-- Opening Marker --

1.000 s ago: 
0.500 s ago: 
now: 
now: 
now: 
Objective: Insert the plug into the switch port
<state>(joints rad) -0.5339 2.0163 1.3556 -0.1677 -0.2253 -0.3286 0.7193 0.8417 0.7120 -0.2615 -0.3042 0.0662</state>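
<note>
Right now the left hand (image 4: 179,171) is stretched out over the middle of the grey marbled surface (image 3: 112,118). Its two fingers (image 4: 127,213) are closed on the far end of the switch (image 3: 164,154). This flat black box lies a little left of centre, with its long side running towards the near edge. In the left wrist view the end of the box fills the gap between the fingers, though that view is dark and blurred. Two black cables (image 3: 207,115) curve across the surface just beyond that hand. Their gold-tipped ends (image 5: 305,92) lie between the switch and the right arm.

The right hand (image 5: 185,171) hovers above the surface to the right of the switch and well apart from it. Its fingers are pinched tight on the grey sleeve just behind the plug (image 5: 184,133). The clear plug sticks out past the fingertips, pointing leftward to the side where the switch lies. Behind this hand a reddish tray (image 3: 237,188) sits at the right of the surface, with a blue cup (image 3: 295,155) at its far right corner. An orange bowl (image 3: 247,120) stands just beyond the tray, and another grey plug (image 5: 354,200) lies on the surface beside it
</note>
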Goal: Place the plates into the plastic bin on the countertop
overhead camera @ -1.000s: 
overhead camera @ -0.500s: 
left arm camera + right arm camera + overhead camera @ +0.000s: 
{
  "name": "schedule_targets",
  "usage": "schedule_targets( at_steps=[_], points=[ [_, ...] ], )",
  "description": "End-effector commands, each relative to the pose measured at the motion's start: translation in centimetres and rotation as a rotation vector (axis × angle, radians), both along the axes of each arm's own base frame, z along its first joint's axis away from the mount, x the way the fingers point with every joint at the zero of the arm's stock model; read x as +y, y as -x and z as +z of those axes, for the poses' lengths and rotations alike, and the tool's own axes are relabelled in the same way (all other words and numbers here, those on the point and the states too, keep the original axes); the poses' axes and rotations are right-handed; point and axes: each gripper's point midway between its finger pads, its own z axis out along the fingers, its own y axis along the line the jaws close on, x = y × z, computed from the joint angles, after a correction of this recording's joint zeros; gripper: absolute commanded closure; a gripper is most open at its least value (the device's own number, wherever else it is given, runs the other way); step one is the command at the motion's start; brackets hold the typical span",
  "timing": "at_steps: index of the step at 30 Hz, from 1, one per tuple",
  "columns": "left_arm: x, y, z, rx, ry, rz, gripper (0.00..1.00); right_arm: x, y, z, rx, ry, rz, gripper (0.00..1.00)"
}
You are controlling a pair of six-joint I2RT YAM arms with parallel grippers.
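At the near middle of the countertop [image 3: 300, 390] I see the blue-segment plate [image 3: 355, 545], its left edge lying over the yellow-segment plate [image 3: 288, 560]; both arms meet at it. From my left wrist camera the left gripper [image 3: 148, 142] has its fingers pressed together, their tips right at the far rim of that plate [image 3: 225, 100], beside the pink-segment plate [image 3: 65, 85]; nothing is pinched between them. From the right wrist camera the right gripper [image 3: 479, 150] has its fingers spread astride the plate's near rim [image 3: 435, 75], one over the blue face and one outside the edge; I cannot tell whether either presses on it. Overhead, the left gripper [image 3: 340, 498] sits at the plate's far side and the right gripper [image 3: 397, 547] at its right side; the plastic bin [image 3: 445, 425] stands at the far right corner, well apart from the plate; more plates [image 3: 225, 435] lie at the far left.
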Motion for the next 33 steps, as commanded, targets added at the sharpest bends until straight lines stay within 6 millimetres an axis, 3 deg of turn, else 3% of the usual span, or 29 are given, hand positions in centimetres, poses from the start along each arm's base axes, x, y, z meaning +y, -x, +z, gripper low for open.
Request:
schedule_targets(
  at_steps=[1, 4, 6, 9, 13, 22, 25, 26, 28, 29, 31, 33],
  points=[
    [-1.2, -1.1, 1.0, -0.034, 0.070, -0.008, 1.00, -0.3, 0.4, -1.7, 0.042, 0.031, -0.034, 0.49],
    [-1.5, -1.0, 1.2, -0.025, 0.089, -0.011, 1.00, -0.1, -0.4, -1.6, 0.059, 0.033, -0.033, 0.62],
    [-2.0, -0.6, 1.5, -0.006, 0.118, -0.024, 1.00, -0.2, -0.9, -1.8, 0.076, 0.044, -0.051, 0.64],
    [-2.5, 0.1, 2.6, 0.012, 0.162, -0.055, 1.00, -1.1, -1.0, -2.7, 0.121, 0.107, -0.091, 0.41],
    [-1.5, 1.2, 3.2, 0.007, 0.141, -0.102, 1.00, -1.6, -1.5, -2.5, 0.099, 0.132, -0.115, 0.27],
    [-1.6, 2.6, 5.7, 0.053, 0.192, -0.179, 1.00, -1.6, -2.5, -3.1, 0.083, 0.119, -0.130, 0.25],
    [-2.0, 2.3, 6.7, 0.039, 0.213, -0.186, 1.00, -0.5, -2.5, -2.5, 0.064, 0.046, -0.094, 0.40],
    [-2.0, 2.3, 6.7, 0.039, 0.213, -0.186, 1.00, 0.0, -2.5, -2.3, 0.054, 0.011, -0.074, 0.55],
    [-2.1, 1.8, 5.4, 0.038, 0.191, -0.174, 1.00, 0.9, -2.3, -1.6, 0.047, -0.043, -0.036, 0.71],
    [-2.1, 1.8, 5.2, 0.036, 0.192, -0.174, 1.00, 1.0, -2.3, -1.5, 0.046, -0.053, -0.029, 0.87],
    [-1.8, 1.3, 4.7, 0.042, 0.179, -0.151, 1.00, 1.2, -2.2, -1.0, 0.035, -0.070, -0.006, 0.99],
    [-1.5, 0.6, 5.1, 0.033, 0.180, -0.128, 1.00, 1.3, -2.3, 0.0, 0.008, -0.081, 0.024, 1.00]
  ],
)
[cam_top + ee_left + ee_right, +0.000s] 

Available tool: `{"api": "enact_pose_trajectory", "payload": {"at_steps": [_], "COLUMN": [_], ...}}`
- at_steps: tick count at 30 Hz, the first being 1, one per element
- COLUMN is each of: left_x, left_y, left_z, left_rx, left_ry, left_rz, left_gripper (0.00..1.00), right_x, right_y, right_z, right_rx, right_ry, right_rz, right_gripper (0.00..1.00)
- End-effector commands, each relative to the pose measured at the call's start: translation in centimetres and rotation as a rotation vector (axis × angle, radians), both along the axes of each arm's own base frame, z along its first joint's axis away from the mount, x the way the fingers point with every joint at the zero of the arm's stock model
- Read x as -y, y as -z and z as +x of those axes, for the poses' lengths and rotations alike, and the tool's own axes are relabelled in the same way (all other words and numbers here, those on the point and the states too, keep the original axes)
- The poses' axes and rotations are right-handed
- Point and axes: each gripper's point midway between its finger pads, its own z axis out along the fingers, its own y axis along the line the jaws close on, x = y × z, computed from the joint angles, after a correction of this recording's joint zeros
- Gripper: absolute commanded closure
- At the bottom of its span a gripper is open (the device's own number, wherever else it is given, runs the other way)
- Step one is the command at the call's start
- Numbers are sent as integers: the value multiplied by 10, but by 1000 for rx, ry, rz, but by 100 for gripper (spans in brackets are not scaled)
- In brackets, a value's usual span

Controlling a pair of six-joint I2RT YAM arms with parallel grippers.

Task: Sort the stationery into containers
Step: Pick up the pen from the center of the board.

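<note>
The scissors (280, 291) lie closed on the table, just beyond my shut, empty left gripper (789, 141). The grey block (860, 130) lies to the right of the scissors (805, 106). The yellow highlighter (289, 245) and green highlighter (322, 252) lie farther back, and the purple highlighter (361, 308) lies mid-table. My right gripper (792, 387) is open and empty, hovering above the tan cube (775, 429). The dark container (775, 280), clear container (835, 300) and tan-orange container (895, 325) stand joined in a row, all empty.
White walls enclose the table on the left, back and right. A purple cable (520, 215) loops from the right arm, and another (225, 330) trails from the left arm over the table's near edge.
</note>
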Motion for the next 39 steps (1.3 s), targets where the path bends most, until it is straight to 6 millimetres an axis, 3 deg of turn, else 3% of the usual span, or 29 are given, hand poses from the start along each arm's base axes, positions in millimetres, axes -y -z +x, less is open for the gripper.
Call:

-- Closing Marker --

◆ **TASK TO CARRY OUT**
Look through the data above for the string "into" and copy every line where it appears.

◆ **TASK SOLUTION**
Objective: Insert the plug into the switch port
Goal: Place the plates into the plastic bin on the countertop
Task: Sort the stationery into containers

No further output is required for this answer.